▶ [WHAT TO PRODUCE]: Determine how many lines below contain the word "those", then write that number by itself.

▶ [GIVEN INFORMATION]:
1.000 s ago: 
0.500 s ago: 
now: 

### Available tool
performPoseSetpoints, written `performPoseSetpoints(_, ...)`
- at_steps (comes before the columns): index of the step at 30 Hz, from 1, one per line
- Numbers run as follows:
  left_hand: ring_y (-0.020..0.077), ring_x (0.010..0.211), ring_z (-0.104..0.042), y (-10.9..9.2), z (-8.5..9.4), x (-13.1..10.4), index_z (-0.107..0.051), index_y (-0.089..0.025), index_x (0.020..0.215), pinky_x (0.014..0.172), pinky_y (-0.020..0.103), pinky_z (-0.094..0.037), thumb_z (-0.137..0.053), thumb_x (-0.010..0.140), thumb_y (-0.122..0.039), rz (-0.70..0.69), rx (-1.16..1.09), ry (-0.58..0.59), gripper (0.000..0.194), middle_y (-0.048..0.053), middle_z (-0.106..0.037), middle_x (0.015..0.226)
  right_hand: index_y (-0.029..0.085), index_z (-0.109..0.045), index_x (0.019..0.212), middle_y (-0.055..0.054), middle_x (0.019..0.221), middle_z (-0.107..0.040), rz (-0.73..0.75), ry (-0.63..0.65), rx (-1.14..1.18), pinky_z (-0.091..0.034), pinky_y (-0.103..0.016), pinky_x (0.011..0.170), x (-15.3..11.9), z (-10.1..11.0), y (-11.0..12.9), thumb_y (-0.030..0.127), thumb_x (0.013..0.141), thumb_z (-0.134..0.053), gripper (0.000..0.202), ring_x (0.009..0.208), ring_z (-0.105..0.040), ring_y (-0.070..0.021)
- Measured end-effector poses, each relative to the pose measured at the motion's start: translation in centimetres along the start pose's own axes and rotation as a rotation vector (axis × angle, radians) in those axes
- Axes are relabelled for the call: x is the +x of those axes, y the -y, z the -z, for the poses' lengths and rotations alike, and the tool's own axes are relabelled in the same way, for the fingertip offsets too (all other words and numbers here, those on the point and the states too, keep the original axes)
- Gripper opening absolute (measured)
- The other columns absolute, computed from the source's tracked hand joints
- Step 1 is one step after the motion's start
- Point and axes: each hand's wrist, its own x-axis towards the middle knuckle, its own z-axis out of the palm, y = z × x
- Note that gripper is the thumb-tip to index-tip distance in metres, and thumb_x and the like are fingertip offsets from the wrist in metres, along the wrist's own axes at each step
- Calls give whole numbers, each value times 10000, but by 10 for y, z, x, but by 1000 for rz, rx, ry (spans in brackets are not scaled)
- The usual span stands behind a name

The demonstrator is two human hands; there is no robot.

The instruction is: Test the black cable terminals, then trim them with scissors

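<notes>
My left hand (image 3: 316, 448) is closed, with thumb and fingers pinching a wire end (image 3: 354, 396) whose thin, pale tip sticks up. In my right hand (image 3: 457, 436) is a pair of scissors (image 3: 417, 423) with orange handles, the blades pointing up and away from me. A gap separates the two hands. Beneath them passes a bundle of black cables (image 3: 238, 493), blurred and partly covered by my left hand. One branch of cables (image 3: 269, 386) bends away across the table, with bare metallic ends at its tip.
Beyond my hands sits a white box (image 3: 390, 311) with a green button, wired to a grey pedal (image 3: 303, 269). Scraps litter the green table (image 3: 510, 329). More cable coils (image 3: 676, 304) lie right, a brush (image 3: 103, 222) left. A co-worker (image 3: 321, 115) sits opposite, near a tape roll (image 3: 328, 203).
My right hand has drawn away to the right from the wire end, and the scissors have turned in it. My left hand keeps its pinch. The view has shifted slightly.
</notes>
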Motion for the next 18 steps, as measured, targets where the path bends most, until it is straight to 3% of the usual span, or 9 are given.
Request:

▶ [THE COMPLETED TASK]: 2